Our study is not devoid of limitations. First, the test dataset only included patients imaged in the corticomedullary CT CM phase, thus providing no estimate of how well the ENN will perform in the nephrogenic CM phase. Second, there is no true gold standard on the exact delineation of renal tumors at the interface to healthy renal parenchyma, since three-dimensional radiological-pathological mapping of surgical specimens is impossible in a retrospective manner. Thus, while manual renal tumor segmentations can be considered the reference standard, there is inherent associated uncertainty. Third, including only surgically treated patients in this study could potentially limit the generalizability of the ENN segmentation to non-surgical cases, i.e., those patients with fat-rich AMLs or patients referred for thermal ablation.

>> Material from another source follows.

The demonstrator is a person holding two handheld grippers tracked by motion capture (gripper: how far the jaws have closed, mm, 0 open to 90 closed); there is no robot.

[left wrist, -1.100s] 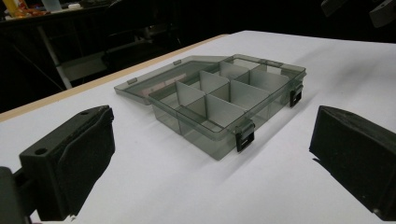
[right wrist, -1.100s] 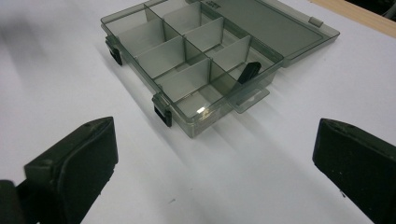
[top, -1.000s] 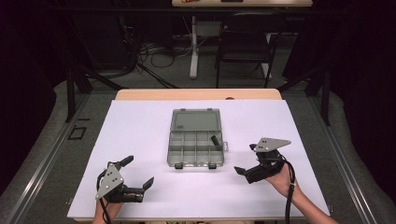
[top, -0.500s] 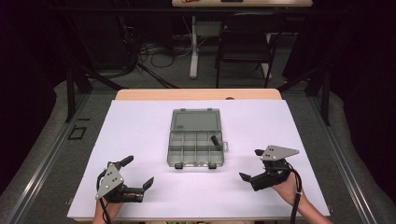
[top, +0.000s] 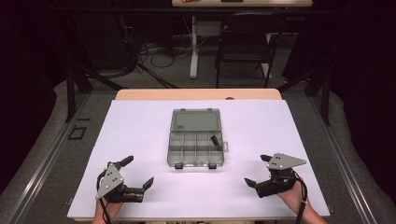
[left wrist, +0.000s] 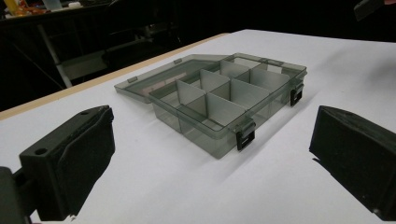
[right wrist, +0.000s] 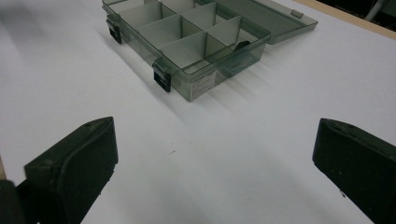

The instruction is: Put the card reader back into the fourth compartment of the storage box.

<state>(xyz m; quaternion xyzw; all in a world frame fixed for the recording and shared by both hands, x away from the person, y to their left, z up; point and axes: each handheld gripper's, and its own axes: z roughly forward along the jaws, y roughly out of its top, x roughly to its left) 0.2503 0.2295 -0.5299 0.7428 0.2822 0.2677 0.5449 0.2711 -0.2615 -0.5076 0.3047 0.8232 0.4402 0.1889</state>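
Item: we hold 2 grippers, left gripper [top: 133, 173] and right gripper [top: 258, 170], both released and empty, flanking the open compartment box [top: 196, 143] at mid-worktop [top: 140, 126], ahead between them, roughly equidistant.

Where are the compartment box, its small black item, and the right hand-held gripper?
compartment box [top: 187, 120], high view, on the open lid.
small black item [top: 215, 141], high view, on its middle.
right hand-held gripper [top: 259, 170], high view, midway between its fingertips.

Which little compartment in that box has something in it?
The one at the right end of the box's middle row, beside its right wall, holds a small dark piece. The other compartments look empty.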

Further, the inclusion criteria of this study might affect the generalizability of findings to the broader population of renal tumor patients encountered in radiological practice. Finally, since only solid renal tumors were included in our study, there is no data on how well our ENN model performs on cystic renal lesions, which needs to be evaluated in separate studies.

Conclusion

Utilizing a large-scale multicenter CT imaging cohort, we demonstrated that ENN models provide high accuracy for renal tumor segmentation. The ENN model robustly performed on an independent, geographically distinct test dataset with US-based patients, underlining the generalizability of our approach. Providing adaptive, color-coded ENN segmentation predictions as well as measures of ENN segmentation confidence could facilitate the clinical application of the renal tumor segmentation approach. This could aid in renal tumor classification and planning of surgical resection or thermal ablation of renal tumors.